**Your objective**.
I'd like the line containing "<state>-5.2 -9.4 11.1" and each line that follows, through the last line of the material, set down exactly as they are, and no others.

Start of Exercise data

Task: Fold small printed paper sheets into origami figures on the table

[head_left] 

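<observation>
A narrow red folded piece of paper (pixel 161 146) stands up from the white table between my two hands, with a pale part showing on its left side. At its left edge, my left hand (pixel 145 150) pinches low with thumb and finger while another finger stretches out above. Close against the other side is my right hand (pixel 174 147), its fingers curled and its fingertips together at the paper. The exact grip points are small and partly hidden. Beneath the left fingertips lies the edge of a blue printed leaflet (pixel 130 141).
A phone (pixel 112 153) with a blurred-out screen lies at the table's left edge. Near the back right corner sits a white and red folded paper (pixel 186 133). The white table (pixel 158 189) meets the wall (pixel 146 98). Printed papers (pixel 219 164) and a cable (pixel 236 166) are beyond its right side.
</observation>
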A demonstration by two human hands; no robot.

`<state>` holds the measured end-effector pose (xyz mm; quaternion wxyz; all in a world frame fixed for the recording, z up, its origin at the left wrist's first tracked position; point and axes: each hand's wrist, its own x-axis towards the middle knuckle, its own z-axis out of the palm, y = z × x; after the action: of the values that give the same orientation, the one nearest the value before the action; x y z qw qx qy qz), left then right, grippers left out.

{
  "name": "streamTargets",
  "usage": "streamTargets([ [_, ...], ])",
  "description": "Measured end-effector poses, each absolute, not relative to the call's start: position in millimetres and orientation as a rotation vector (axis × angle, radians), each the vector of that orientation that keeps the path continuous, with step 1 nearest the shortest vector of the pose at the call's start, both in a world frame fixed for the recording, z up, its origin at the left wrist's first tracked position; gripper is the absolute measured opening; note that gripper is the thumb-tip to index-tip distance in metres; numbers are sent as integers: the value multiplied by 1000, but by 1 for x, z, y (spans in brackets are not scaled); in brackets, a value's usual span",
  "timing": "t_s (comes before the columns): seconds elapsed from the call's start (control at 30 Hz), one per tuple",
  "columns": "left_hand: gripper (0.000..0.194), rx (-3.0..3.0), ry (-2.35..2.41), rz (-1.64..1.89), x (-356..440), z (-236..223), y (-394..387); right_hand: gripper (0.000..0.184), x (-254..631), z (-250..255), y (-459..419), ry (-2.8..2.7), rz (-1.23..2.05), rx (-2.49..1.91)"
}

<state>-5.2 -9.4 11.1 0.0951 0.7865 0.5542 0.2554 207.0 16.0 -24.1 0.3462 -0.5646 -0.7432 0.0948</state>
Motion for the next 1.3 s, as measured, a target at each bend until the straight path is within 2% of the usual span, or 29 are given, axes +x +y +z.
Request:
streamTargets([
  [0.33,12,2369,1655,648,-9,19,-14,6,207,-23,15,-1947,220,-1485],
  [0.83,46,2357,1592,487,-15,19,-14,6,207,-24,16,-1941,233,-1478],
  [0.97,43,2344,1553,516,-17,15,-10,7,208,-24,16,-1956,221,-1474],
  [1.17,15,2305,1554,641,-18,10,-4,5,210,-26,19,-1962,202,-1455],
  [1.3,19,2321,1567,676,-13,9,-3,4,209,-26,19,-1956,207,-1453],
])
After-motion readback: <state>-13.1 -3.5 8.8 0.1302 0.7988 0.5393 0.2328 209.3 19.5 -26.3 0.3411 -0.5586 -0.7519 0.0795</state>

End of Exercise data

**Exercise answer**.
<state>-5.2 -9.4 11.1 0.0951 0.7865 0.5542 0.2554 207.0 16.0 -24.1 0.3462 -0.5646 -0.7432 0.0948</state>
Motion for the next 1.3 s, as measured, a target at each bend until the straight path is within 2% of the usual span, or 29 are given, axes +x +y +z.
Request:
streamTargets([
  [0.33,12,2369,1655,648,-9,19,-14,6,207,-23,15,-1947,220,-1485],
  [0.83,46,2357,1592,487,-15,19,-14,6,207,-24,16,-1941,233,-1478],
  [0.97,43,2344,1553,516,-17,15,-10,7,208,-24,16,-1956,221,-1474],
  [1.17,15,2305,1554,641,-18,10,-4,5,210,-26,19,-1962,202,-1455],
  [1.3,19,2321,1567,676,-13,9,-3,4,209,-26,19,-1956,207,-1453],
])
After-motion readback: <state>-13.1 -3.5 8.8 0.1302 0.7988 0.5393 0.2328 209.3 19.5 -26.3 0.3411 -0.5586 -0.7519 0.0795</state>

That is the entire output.